MongoDB Features and Benefits over RDBMS
  1. MongoDB works on the concept of collection and document, and the database is the physical container for collections. Figure 2.5.13-25 display the relationship between Relational Database Management System (RDBMS) and MongoDB:

    Figure 2.5.13-25

    MongoDB to RDBMS Comparison

    MongoDB (NoSQL database) SQL database RDBMS
    Database Database
    Collection based and key value pair- a group of MongoDB documents Table based
    Document based - a set of key-value pairs Tuple/Row based
    Field Column based: each column represents an attribute
    Embedded Documents Table Join
    Contains a predefined schema Contains a dynamic schema
    Primary Key (Default key_id provided by MongoDB itself) Primary Key or Key-value
    No support for foreign key Support for foreign key
    No support for triggers Support for triggers
    Schemaless Schema - predefines model for database and data structures
    Best fit for hierarchical data storage Not fit for hierarchical data storage
    Horizontally scalable - adds more servers Vertically scalable - increases RAM
    Emphasizes the CAP theorem (Consistency, Availability, and Partition tolerance) potential for being ACID compliant Emphasizes ACID properties (Atomicity, Consistency, Isolation, and Durability)
    Database Server and Client
    mongod mysqld/Oracle
    mongo mysql/sqlplus

Types of NoSQL Database Management Systems (DBMS)
  1. MongoDB has four types of NoSQL DBMS as follows:

    1. Key-value paired databases: Data is stored as key/value pair hash table where each key is unique, and is designed with the capability of handling heavy data loads. Key value stores help the developer to store schema-less data. See example figure below:

      Figure 2.5.13-26

      Key-value Database Example

      Key Value
      Agency Department of Education
      State California
      County Orange Grove
      Occupation Educator
      Age 36

    2. Column-Oriented Databases: Allows you to store the columns of data instead of rows, and are normally used to manage data warehouses, business intelligence, and CRM.

      Figure 2.5.13-27

      Column Family
      Row Column Name  
      Key Key Key Key
        Value Value Value
        Column Name  
        Key Key Key
        Value Value Value

    3. Document-Oriented databases: see Table IRM 2.5.13.7.4

    4. Graph-Oriented Database: A type of database used to represent data in the form of a graph with three components as the following:
      Nodes (or vertices): This is defined as the nouns in the database, they store data about the people, place and things.
      Edges (or relationships): Defined as the verbs in the database, they stored data about the actions that are done between nodes.
      Properties: Used to model the data
      Labels: Used to tag a group of related notes

MongoDB NoSQL Best Practices
  1. Since MongoDB is a high performance NoSQL database it offers developers working on high-performance applications horizontal scaling and load balancing which includes a great balance of custom-tailoring and scalability.

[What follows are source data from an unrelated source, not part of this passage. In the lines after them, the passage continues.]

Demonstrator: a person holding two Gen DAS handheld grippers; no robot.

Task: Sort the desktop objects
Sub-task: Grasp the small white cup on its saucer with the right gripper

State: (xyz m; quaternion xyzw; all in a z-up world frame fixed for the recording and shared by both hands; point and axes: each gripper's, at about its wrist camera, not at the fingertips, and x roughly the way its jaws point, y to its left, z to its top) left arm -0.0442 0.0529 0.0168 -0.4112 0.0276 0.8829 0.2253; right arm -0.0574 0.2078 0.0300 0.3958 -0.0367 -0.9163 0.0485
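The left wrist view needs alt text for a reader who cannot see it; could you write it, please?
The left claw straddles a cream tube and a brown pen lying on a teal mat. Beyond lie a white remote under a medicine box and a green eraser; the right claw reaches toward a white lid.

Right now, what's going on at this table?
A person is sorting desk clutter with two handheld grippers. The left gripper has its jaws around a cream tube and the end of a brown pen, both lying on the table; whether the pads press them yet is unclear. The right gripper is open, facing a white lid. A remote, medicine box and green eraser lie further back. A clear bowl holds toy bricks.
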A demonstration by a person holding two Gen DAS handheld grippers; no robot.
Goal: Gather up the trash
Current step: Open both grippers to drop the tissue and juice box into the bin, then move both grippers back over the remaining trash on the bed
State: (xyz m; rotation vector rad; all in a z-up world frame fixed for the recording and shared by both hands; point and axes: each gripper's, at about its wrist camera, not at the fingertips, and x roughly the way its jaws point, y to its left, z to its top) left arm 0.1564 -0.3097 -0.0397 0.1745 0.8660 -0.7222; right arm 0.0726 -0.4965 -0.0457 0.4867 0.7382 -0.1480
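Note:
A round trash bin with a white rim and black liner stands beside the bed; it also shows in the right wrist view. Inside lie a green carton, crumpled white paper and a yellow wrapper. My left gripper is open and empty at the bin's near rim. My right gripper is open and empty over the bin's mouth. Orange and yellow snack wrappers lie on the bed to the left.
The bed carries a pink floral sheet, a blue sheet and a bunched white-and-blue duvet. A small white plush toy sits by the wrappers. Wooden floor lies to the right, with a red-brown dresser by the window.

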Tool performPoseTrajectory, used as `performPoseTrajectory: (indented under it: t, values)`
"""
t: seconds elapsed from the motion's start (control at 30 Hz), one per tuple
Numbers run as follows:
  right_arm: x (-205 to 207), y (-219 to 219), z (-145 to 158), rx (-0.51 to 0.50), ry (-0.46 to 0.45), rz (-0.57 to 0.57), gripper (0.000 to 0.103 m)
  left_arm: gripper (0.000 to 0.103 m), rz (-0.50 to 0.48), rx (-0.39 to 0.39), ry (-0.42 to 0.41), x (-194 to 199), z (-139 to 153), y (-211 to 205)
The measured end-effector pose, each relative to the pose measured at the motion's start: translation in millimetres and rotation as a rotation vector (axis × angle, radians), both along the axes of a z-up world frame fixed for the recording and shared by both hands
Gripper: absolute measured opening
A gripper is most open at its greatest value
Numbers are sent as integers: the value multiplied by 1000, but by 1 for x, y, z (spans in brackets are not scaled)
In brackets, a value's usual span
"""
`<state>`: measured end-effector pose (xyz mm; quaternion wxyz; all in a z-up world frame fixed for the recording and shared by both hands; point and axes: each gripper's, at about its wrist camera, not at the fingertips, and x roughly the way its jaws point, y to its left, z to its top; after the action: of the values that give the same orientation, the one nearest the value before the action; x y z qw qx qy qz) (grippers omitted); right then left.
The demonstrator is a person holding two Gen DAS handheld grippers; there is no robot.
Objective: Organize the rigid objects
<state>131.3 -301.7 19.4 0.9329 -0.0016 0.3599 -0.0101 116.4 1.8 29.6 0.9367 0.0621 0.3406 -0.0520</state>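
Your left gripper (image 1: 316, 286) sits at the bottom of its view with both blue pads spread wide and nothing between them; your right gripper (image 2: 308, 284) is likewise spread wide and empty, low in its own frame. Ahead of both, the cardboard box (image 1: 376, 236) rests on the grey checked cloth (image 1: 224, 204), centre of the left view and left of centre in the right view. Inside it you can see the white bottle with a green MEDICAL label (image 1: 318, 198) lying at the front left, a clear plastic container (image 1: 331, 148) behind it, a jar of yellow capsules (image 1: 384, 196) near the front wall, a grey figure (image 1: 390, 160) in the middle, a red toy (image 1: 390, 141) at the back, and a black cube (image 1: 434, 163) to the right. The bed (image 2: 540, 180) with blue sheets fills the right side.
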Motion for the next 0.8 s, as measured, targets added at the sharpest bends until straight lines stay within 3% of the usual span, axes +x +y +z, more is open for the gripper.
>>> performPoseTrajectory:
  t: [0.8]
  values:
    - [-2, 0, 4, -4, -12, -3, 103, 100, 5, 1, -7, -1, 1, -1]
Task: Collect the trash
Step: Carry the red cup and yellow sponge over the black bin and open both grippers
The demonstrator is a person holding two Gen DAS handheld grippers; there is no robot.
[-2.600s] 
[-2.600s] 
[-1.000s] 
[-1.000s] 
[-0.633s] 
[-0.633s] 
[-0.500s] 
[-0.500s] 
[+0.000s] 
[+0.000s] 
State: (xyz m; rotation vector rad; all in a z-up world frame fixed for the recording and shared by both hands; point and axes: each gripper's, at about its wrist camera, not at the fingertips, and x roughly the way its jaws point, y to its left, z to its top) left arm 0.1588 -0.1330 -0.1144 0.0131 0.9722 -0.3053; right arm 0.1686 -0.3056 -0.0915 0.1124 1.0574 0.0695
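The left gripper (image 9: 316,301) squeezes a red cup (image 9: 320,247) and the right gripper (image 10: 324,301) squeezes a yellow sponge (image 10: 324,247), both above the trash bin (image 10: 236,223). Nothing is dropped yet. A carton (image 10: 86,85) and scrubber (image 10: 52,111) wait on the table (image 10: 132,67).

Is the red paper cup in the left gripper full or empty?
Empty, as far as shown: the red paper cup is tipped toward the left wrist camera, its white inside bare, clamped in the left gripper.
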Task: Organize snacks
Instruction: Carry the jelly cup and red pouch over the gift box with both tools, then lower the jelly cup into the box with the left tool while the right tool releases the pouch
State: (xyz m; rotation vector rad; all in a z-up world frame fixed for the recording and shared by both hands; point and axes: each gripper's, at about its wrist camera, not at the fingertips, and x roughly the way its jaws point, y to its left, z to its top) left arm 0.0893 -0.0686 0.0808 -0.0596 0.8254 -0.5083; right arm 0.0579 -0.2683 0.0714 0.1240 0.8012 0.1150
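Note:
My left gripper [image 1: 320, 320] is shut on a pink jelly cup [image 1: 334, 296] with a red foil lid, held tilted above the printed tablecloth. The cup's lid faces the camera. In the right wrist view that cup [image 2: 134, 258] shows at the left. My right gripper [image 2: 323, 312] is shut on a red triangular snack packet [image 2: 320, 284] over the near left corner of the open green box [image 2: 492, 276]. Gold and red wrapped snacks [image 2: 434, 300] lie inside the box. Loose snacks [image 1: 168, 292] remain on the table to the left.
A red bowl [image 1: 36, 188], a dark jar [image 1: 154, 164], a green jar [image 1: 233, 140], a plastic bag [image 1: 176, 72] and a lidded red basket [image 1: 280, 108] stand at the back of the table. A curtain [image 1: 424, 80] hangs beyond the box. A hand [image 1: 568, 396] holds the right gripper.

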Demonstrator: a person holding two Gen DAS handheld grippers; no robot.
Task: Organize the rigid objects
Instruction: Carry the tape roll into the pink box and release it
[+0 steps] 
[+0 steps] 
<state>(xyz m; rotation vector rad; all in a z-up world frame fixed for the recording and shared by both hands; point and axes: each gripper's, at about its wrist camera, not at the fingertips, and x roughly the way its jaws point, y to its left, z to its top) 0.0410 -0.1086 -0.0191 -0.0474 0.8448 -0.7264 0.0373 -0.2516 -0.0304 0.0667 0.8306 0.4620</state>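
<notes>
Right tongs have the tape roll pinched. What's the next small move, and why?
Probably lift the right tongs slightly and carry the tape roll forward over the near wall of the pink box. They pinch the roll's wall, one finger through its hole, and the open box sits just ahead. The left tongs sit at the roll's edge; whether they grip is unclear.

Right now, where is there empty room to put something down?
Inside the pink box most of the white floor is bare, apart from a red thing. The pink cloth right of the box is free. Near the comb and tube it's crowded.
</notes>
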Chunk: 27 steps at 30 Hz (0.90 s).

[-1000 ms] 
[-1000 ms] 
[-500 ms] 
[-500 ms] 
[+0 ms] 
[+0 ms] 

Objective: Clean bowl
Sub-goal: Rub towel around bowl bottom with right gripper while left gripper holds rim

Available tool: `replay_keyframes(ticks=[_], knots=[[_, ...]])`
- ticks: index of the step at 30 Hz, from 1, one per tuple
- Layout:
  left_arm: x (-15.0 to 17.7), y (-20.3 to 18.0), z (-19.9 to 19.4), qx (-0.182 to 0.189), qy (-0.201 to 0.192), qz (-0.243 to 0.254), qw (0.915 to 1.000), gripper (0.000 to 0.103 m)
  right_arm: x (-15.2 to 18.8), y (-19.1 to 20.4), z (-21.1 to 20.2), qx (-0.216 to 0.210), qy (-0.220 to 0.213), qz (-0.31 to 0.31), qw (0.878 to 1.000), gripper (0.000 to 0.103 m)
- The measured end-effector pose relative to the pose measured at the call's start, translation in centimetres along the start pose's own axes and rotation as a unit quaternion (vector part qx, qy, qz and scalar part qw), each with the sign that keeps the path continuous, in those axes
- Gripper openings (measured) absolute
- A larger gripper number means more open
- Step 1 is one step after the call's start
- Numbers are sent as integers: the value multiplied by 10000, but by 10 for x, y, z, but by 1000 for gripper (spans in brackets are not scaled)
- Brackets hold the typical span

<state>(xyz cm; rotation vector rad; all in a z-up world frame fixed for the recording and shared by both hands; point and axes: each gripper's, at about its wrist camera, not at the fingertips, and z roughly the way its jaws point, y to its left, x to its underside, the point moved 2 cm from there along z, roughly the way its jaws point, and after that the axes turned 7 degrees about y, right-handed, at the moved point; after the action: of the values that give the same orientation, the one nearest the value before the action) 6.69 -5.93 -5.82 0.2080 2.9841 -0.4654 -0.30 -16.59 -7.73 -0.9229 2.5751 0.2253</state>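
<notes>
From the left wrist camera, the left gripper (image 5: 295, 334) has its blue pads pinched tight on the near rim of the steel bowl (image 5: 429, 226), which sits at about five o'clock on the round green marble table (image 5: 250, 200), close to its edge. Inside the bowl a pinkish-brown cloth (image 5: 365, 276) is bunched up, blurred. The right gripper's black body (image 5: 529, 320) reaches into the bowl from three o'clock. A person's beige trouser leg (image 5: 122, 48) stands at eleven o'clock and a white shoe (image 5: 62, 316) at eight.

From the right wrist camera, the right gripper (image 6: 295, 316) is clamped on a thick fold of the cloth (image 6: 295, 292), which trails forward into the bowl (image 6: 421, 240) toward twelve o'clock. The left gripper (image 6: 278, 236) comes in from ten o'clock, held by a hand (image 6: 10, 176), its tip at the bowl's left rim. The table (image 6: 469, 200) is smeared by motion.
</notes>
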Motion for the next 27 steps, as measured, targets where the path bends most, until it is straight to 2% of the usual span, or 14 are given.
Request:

  2. When designing your MongoDB schema ensure it is designed to work well with your application. Two different applications using the same data could have dissimilar schemas. Unlike RDBMS schema design MongoDB does not have a formal process, algorithms or rules.

  3. To achieve high-performance with a NoSQL database consider:

    1. Storage of data

    2. Good query performance: Create indexes to improve query performance; however, be cautions of too many indexes that are not being used because it could result in slower performance.
      • Best Strategy for Designing Indexes: Profile a variety of index configurations with data sets similar to the ones you’ll be running in production to see which configurations perform best. for more indexing information see https://www.mongodb.com/docs/manual/applications/indexes.

    3. Use a reasonable amount of RAM : As applicable, select a platform that has more RAM than your working data set size. The working set is the set of data and indexes accessed during normal operations. Being able to keep the working set in memory is very important for cluster performance.

    4. Consider using Sharding to increase the amount of available RAM in a cluster.

  4. Know when to scale up: If your instance shows a load over 60%, consider scaling up by sharding. Your load should be consistently below this threshold during normal operations. If above 60% this could impact recover and vertical scaling scenarios.

  5. Ensure you use compression.

  6. Ensure you store all data for a record in a single document.

  7. Eliminate all unnecessary indexes.

  8. Avoid large documents.

  9. Avoid negation in queries.

  10. Avoid unnecessarily long field names.

  11. Run a single MongoDB per server.

  12. Run explain() for every complex query.

  13. Use Solid Sate Drives (SSDs) for write heavy applications.

  14. Use bulk inserts when needed.

  15. Always use Replica Sets: Replica Sets provides an automatic failover. Replica Sets in MongoDB is a group of mongod processes that maintain the same data set. Replication provides high availability of your data if the primary node fails in the cluster the secondary node will remain functional.

  16. Update only modified fields.

  17. Have at least one secondary and one arbiter.

  18. Set write concern to "2" when the data is critical.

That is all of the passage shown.